Japan’s carmakers are slowly returning back to normal, hobbled only by unsure supply of parts and sometimes power. It will be slow going and full of surprises. One thing is for sure: The March 11 tsunami will have an ugly effect on carmakers’ books. Combined losses for the Japan’s carmakers and suppliers could “the biggest ever,” surpassing those during 2008 to 2009 financial crisis, Noriyuki Matsushima, an analyst in Tokyo at Citigroup Inc., told Bloomberg.
- Toyota has the highest market share in Japan, the most production capacity, and the highest exposure. Toyota could post net losses of 155 billion yen ($1.9 billion) in the three months ending June 30, and 241 billion yen for the six months ending Sept. 30, according to the average of analysts’ estimates compiled by Bloomberg.

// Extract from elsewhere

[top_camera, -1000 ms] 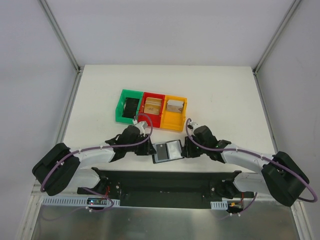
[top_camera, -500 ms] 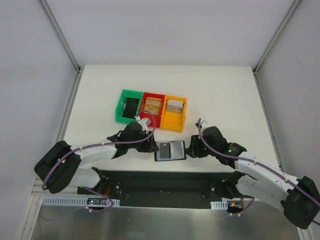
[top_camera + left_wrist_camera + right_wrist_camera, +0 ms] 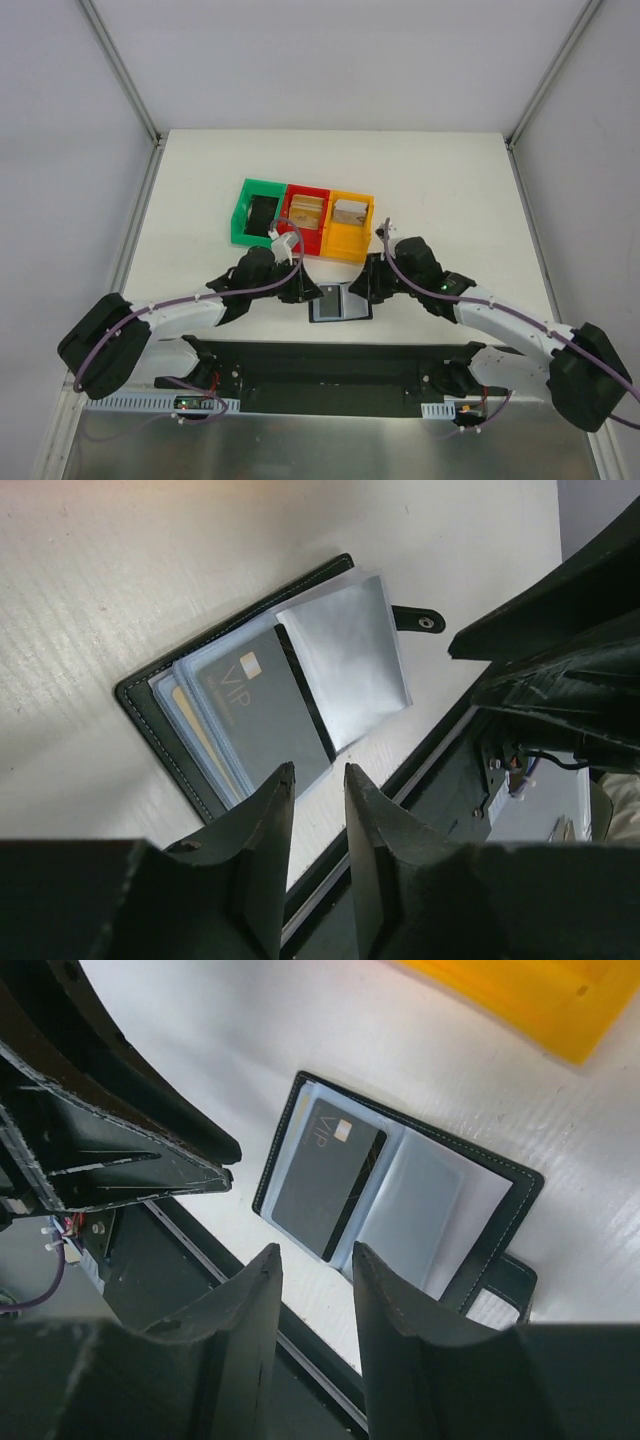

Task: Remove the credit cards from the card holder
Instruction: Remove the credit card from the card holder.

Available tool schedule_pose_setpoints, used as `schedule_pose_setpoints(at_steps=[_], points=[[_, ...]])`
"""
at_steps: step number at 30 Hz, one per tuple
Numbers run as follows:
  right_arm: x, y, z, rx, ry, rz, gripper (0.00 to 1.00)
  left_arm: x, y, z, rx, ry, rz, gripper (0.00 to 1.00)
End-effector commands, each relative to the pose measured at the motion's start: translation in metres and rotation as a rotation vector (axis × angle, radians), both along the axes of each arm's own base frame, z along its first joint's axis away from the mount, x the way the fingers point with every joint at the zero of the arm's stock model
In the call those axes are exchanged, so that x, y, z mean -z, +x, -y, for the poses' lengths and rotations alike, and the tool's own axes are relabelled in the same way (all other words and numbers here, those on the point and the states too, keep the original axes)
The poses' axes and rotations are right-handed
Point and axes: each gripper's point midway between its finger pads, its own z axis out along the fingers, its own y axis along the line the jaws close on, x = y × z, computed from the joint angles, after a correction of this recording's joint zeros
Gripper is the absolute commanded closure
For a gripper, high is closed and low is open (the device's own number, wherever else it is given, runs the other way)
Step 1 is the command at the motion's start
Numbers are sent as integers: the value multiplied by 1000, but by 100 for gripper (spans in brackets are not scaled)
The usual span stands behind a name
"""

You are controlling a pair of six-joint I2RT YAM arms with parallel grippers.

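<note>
Reaching inward from either side, the left arm [image 3: 180,312] and right arm [image 3: 500,315] lie low over the white table [image 3: 450,180], elbows out, wrists nearly meeting. Behind them stand three bins in a row: green [image 3: 240,215], red [image 3: 308,189], orange [image 3: 345,246]. One black card holder [image 3: 338,303] lies open near the table's front edge. The left gripper [image 3: 317,772] and right gripper [image 3: 315,1252] hover beside it, fingers slightly parted, holding nothing. One dark VIP card [image 3: 265,705] sits sleeved; one tan card [image 3: 200,730] peeks beneath.
</note>
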Motion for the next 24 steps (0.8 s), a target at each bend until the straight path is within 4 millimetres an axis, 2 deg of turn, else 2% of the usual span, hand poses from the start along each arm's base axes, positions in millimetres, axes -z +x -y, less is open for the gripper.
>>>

- Nissan’s six-month net loss is forecasted much lower at 48 billion yen ($593 million).
- For Honda, the analysts forecast a 37.4 billion yen ($462 million) profit for the six months ending Sept. 30.
Citigroup’s Matsushima said output reductions by Japanese carmakers may continue until April 2012: “Japan’s automakers will run out of inventory at overseas plants in the second quarter, so figures for that quarter may be lower than those in the first quarter, even as they begin to raise production levels.”